JohnEarnest/Decker

unicode support

farvardin opened this issue ยท 6 comments

Neither decker nor lil seems to support unicode. Accented letters are converted into ??.

Is it planned for later, or too complicated to include (which I can understand)?

I've tried to use French words with lil...

This is an intentional limitation.

Unicode, in its entirety, is staggering in scope. While supporting some subset of Unicode, someday, is not impossible, it would introduce a daunting amount of complexity. For pixel-perfect cross-platform results, Decker uses custom text layout routines and its own collection of bitmapped fonts, which would both need to be extended to include new glyphs for most non-English languages, and I'd also need to adapt the touch keyboard to permit entering those new glyphs.

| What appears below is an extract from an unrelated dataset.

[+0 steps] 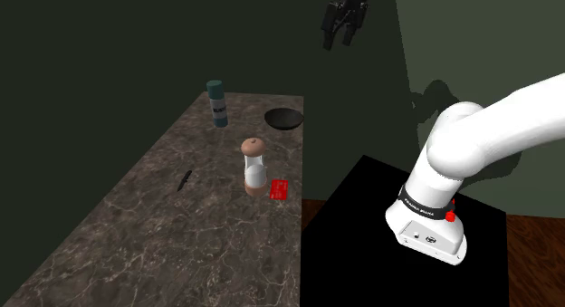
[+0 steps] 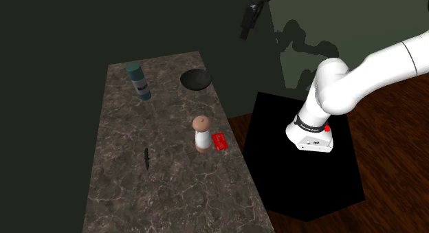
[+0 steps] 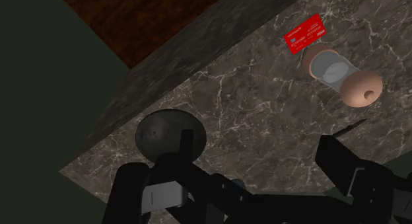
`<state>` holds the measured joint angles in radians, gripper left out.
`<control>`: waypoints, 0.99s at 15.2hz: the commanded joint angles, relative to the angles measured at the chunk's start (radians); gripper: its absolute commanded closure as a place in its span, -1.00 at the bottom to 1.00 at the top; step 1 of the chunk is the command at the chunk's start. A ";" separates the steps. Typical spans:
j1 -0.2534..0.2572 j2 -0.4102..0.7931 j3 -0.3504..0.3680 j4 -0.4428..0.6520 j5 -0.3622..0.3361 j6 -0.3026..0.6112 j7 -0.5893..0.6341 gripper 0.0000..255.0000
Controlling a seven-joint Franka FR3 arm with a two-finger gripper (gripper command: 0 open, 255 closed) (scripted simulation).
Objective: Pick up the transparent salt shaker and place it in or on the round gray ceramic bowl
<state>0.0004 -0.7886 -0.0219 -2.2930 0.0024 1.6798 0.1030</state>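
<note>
No step was done: the salt shaker (image 1: 254,167) stood upright mid-frame on the surface (image 1: 181,251), well apart from the empty bowl (image 1: 284,118) above it in the shoulder view, while the gripper (image 1: 337,38) hung at the top edge, jaws apart, holding nothing.

A: Shaker (image 1: 254,167) stands upright mid-counter (image 1: 181,251), with the card (image 1: 279,189) flat just beside it, on the shoulder view's right.
B: And behind them, at the far end, sits the bowl (image 1: 284,118), with the canister (image 1: 216,103) off to its left.
</note>
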 commanded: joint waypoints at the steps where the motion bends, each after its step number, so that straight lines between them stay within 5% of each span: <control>1: 0.000 0.000 0.000 0.000 0.000 0.000 0.000 -1.00; 15: 0.106 0.253 0.162 -0.095 0.159 0.264 0.143 -1.00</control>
<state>0.0998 -0.5675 0.1299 -2.3940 0.1509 1.9219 0.2376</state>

Supporting UTF-8 in Lil itself isn't as bad, but it would introduce impedance mismatches between Lil and Decker. For example, it would no longer necessarily be the case that a Lil string or a Lil identifier is displayable in Decker. Lil can presently manipulate UTF-8 data as raw bytes using the "array" interface, but in many ways this is less convenient than working with ordinary strings.

For displaying text in Decker, some workarounds are possible; Decks can include custom fonts, and "rich text" fields can include inline bitmaps and reference different fonts for a given span, but copying and pasting "blended" text would reveal the underlying ASCII. There is some precedent for "normalizing" Unicode characters to ASCII equivalents on input (presently Decker "straightens" curly-quote characters, for example), but I doubt that applying this approach to letters would make users of languages with diacritics very happy.

sure, I understand, it quite beyond the scope of Decker. We'll deal with it :)

Thanks for your understanding. I do apologize for the accessibility limitations of this constraint.

What we don't want is Decker would become bloated, so I'm fine with this limitation!

@JohnEarnest would you accept a PR for this? I think UniFont might be a good fit for decker.

No. Including UniFont would increase the baseline size of web-decker by multiple megabytes for a single font, and as previously stated I do not wish to drag in all the text layout and string manipulation complications of Unicode.

If future versions of Decker support non US-ASCII characters, I'm much more inclined to pursue an equivalent of MacRoman's extended code page and convert to and from UTF-8 at the periphery of the system; it would be possible to support French, German, Spanish, Portuguese, and a handful of other major western languages with relatively sparing changes to text layout and string representations.